L'Unione sostiene attivamente il processo di riforma del sistema bancario tunisino e, più ampiamente, del sistema finanziario. Nel quadro dell'operazione di adeguamento strutturale attualmente in corso, grazie al finanziamento congiunto della Banca Mondiale e della Banca Africana di Sviluppo, l'Unione sostiene il processo di privatizzazione di due banche pubbliche, la modernizzazione dei regolamenti e della loro applicazione che consentirà di trattare più efficacemente il problema dei crediti in sofferenza che grava sul bilancio delle banche e ne ostacola lo sviluppo, l'elaborazione di una strategia di sviluppo dei mercati finanziari che costituiranno per le imprese fonti di finanziamento alternative. Infine la Comunità sostiene azioni di formazione a beneficio del personale della Banca centrale di Tunisia e delle banche commerciali del paese, per l'acquisizione di una certa esperienza delle procedure regolamentari e dei metodi di gestione bancaria in vigore negli istituti bancari dell'Unione.

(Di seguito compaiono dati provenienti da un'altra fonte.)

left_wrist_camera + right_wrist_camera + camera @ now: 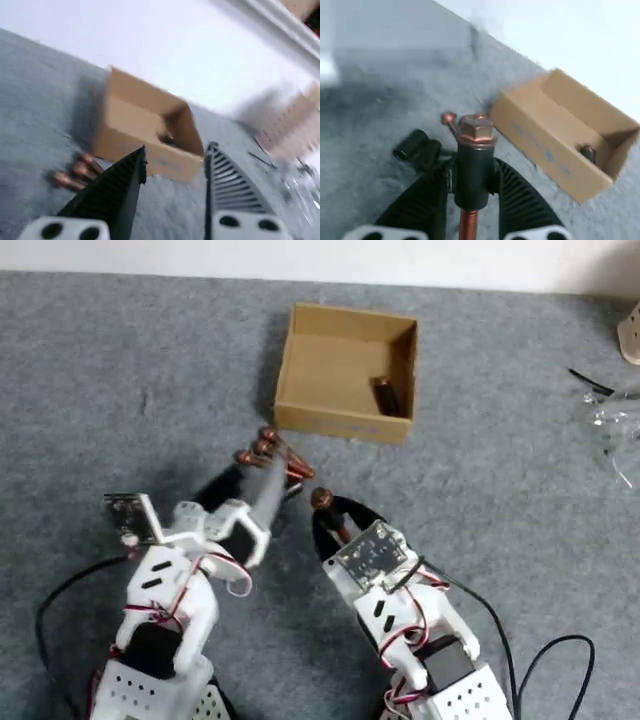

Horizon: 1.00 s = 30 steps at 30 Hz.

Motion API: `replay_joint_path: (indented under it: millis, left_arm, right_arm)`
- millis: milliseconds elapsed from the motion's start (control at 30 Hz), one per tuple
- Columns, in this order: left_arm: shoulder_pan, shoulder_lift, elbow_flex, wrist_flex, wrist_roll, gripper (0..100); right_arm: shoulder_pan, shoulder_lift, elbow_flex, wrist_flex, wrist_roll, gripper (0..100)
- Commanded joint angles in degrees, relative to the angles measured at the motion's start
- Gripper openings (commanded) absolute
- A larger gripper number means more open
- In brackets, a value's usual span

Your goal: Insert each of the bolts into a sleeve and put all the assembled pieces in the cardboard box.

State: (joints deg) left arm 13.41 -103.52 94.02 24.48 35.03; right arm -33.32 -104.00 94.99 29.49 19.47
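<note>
The right gripper (471,170) clamps a sleeved bolt (476,131) just short of the cardboard box (340,425); the left gripper (177,149) gapes empty near its corner. A low carry could catch the box wall, knocking the piece loose.

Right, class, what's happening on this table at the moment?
The right gripper is shut on a black sleeve with a bolt through it. The left gripper is open beside loose bolts. One assembled piece lies in the cardboard box; spare sleeves lie on the carpet.
</note>
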Motion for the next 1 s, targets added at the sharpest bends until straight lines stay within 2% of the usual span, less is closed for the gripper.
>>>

Il rallentamento delle crescita economica causato nel 2002 dalla combinazione di diversi fattori destabilizzanti, tanto interni quanto esterni, ha avuto conseguenze sui crediti in sofferenza, provocando probabilmente l'arresto della tendenza alla riduzione di tali crediti nel bilancio delle banche.
Vista la situazione e in considerazione del peso preponderante del finanziamento bancario nell'economia e degli istituti pubblici nell'insieme dei crediti bancari, la riforma del sistema bancario resta la preoccupazione principale della Commissione relativamente alla cooperazione economica con la Tunisia. Per realizzare tale riforma occorrerà adottare metodi di erogazione dei crediti basati su una seria valutazione della redditività economica e finanziaria dei progetti, continuare ad impegnarsi per ridurre gli accantonamenti e i crediti in sofferenza e sviluppare fonti alternative di finanziamento per le imprese.
La Commissione segue regolarmente gli eventi politici ed economici tunisini. La Commissione è al corrente delle circostanze che hanno condotto al fallimento della società Batam. Il gruppo Batam, che comprende in particolare la rete di distribuzione Bonprix, ha avuto uno sviluppo troppo rapido rispetto ai limitati fondi propri. In una situazione di rallentamento della domanda interna e di crescita della pressione concorrenziale, la fragilità della struttura finanziaria ha indotto le banche a sospendere il proprio appoggio, con il conseguente fallimento della società.
Quanto alle prassi di arricchimento illecito, cui fa riferimento l'onorevole parlamentare, la Commissione non dispone di informazioni precise.